Data below START

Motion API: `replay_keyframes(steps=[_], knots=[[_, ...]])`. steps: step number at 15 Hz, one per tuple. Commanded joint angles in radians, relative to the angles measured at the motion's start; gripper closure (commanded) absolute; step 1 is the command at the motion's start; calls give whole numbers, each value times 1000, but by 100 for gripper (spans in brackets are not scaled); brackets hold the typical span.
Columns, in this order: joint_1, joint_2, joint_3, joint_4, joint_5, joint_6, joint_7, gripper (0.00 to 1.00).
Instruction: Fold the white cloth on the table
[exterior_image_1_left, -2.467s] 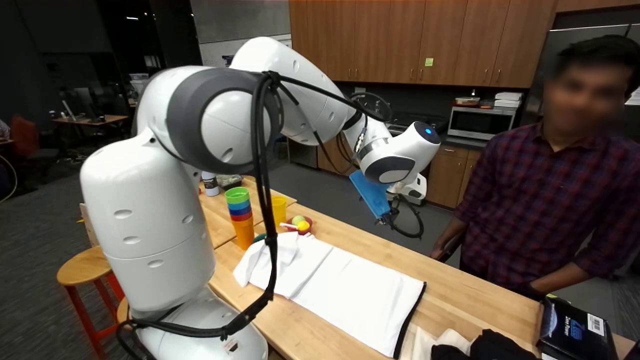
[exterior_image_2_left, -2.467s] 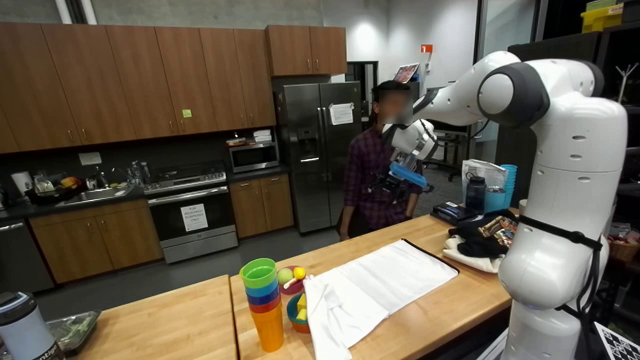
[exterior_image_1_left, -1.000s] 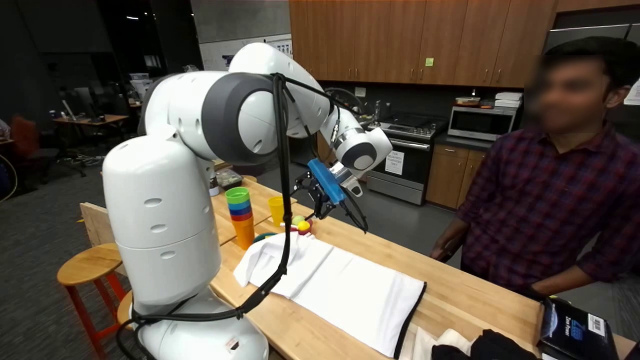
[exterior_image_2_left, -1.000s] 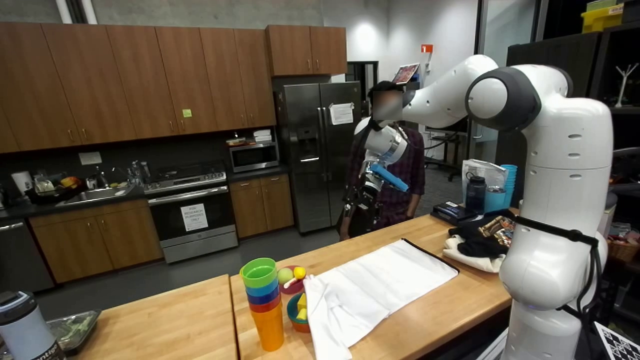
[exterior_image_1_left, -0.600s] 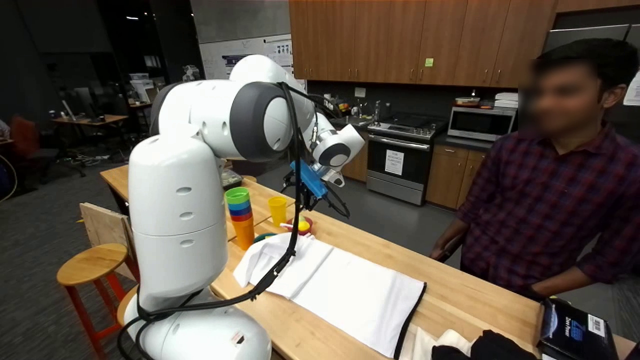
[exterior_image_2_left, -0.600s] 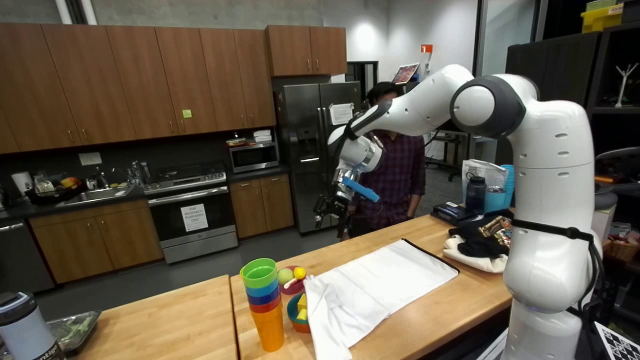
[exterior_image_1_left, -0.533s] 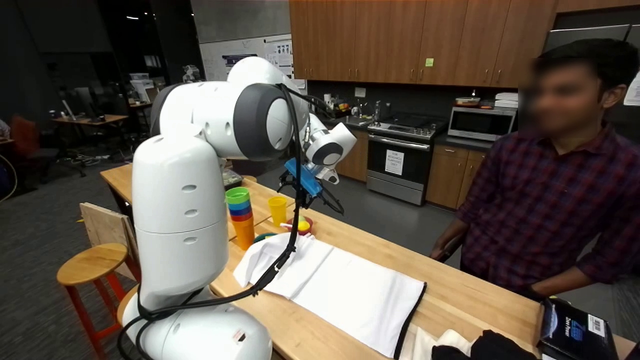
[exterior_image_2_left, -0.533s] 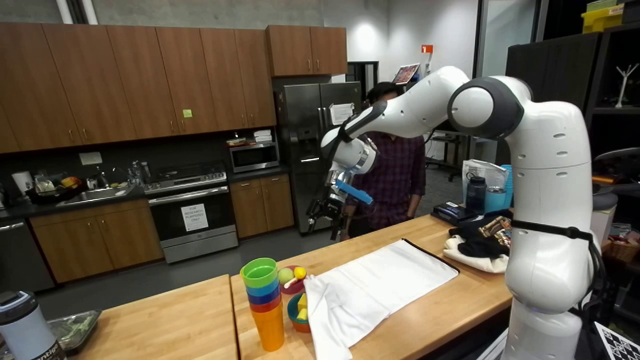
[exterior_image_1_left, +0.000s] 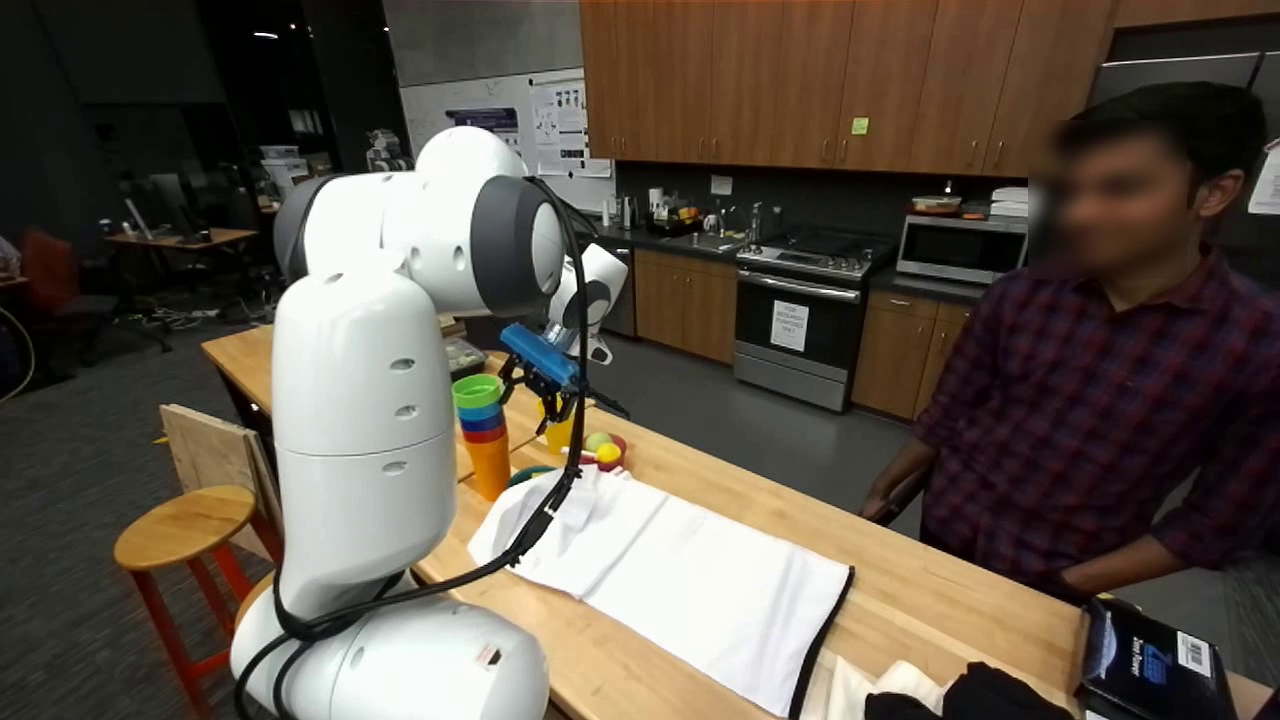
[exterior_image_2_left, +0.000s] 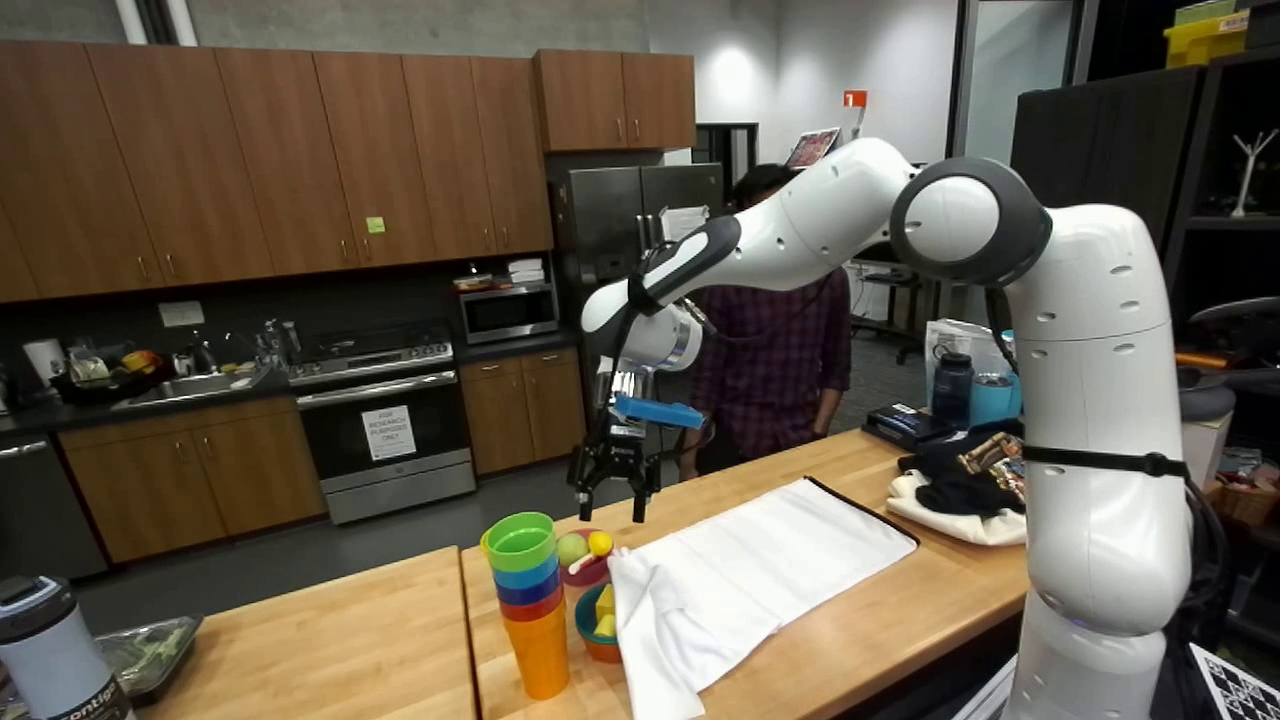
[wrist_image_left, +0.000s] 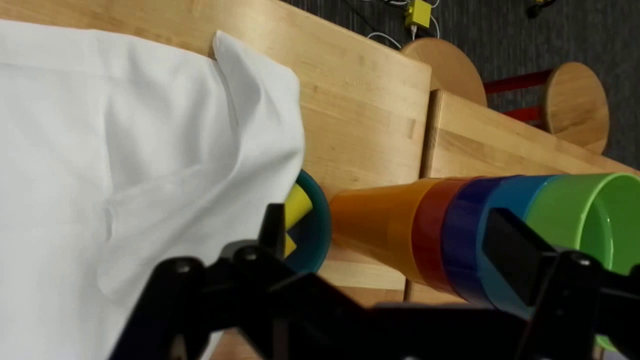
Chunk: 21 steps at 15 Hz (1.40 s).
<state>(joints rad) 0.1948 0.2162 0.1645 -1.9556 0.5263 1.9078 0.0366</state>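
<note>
Tool (exterior_image_2_left: 612, 510), two fingers (wrist_image_left: 517, 255) apart, one white cloth (exterior_image_2_left: 755, 580), five stacked cups (exterior_image_2_left: 531, 605)

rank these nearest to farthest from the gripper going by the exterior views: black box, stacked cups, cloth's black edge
In both exterior views, from the gripper:
1. Stacked cups: close by, picture left of it.
2. White cloth's black edge: picture right, at the cloth's end away from the cups.
3. Black box: farthest, beyond that edge.
</note>
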Motion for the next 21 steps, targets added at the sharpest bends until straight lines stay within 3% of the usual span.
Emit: replay_keyframes(steps=[1,16,18,21], knots=[[-11,-1,9,2,-5,-8,4,0],[-14,5,9,4,-14,-7,-4,0],[13,0,-3,-11,-158,55,38,0],[-3,-23,-34,-107,-311,184,86,0]])
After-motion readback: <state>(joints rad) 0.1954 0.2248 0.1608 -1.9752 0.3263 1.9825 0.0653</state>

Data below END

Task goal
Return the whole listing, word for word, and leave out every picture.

Result below
Motion API: `replay_keyframes(steps=[_], knots=[[_, ...]])`. steps: step number at 15 Hz, one per tuple. Commanded joint angles in radians, relative to the angles measured at the motion's start; gripper closure (commanded) absolute; step 1 is the command at the motion's start; calls give whole numbers, each value times 1000, but by 100 for gripper (spans in brackets are not scaled); brackets hold the typical span.
Columns, in this order: joint_1, joint_2, joint_3, joint_4, joint_5, joint_6, joint_7, gripper (0.00 to 1.00).
Instruction: Fold the white cloth on the table
[exterior_image_1_left, -2.467s] 
[exterior_image_2_left, -2.467s] 
[exterior_image_1_left, -1.000s] 
[exterior_image_2_left, -1.000s] 
[exterior_image_1_left, -0.600s] 
[exterior_image_2_left, -0.600s] 
[exterior_image_1_left, -0.533s] 
[exterior_image_2_left, -0.533s] 
[exterior_image_1_left, +0.000s] 
[exterior_image_2_left, +0.000s] 
[wrist_image_left, +0.000s] 
Chunk: 21 steps at 15 Hz (1.40 s).
<state>(joints rad) 0.1948 0.2162 0.1645 -1.9556 0.5263 1.9078 0.0366</state>
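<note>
Tool (exterior_image_2_left: 612, 510), two fingers (wrist_image_left: 517, 255) apart, one white cloth (exterior_image_2_left: 755, 580), five stacked cups (exterior_image_2_left: 531, 605)

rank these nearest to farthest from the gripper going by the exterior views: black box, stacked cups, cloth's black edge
In both exterior views, from the gripper:
1. Stacked cups: close by, picture left of it.
2. White cloth's black edge: picture right, at the cloth's end away from the cups.
3. Black box: farthest, beyond that edge.
</note>
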Motion for the next 21 steps, targets added at the sharpest bends until straight lines stay within 3% of the usual span.
Emit: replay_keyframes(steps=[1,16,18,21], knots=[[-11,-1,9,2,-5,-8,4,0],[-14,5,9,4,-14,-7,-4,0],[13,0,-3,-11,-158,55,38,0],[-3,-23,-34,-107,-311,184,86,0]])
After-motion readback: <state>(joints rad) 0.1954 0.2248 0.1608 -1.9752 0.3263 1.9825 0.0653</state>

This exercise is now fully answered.